About DRM

	Digital Product Rights Manager (RM1) is an add-on product and enables companies to secure and control their Intellectual Property (IP) when exchanging documents. RM1 provides the Digital Rights Management (DRM) capability based on AD Microsoft Rights Management Services (RMS). This capability lets the creator apply and enforce digital rights on documents through the DRM settings. To do so, the creator defines a list of users with their associated rights to allow or prevent them from performing operations such as open, save, or collaborate.
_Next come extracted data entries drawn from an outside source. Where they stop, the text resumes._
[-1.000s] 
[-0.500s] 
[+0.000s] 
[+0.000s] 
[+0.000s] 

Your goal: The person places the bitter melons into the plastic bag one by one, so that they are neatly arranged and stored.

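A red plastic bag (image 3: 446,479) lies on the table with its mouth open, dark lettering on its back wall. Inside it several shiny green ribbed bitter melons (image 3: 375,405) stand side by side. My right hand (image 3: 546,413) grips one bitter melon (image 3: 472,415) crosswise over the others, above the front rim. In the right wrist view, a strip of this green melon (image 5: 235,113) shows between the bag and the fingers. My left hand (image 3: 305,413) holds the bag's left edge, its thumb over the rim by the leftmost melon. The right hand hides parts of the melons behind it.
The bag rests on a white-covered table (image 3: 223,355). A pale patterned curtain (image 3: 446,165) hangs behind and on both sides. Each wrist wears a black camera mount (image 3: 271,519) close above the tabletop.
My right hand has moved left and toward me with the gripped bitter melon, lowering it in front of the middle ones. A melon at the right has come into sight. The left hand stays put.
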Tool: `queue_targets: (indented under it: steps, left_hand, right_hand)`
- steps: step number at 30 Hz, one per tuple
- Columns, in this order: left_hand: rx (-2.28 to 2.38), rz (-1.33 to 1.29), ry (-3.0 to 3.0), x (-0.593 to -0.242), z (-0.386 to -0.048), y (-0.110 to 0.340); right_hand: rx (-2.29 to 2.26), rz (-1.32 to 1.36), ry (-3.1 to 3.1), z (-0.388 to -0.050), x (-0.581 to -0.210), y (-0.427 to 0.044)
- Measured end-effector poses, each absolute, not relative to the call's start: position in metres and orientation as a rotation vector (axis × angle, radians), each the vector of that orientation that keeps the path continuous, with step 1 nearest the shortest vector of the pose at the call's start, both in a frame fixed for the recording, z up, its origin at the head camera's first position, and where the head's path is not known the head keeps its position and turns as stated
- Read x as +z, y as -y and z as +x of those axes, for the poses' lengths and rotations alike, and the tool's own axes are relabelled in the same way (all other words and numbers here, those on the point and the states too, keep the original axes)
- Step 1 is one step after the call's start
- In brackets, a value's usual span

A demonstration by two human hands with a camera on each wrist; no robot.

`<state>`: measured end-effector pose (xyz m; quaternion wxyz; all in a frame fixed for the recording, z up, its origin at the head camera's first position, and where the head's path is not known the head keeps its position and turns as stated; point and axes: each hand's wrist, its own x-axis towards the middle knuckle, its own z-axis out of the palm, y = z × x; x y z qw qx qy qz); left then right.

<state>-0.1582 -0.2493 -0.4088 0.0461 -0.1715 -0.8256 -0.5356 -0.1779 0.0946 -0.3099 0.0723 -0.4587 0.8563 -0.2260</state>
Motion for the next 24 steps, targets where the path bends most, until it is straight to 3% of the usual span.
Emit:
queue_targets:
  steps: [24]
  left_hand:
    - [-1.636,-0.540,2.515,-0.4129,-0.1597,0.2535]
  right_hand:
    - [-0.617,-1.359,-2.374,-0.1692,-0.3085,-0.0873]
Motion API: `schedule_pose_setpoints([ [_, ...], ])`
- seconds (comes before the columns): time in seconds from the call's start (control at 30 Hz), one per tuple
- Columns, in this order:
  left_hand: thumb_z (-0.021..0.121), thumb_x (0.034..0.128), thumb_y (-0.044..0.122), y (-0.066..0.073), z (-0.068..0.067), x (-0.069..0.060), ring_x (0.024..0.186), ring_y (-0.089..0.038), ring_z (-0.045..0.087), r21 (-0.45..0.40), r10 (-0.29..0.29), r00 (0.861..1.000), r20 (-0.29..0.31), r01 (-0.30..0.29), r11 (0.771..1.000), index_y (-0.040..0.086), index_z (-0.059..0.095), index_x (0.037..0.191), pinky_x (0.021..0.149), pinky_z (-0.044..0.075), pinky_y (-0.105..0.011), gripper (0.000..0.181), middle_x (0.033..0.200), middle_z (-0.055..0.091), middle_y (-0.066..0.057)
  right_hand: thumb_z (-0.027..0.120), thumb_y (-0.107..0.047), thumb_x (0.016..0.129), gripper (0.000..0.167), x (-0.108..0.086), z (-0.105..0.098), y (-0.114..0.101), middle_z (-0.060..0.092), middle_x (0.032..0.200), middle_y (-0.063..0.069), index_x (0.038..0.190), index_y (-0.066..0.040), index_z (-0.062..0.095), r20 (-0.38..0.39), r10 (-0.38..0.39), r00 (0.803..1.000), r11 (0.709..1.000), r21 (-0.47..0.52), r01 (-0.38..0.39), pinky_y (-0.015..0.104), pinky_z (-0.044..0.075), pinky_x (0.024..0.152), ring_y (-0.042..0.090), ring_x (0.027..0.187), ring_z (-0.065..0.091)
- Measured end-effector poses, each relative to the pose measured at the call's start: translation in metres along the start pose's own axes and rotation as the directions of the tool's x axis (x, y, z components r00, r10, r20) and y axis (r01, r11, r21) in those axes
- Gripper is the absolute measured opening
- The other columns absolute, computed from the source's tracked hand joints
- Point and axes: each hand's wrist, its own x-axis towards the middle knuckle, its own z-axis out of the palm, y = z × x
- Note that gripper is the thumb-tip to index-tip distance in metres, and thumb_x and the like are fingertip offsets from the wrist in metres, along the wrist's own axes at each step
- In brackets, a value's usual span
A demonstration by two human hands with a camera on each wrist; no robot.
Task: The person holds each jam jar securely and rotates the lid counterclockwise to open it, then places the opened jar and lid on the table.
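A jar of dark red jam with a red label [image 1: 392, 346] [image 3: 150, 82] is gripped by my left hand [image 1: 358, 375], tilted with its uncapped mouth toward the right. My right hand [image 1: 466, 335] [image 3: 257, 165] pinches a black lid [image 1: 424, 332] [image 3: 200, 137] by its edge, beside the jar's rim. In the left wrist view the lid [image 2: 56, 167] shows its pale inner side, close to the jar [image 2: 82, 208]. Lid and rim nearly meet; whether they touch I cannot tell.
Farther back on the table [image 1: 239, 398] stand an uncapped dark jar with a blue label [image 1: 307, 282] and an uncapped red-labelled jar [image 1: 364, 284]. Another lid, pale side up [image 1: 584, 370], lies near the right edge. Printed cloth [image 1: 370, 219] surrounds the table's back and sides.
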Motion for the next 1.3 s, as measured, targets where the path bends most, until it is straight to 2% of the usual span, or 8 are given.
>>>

Each user can then display the rights she/he has been assigned for each protected document through `File > Document Properties`. Below are detailed the basic concepts you need to be familiar with: DRM Windows Rights Management Services (RMS) Active Directory Federation Services Publishing License User License Clear File/Cipher File Supported Formats
	DRM A technology that gives content providers control over the access and redistribution to their material. It provides this by encrypting the data with access rights as set by the owner of the data.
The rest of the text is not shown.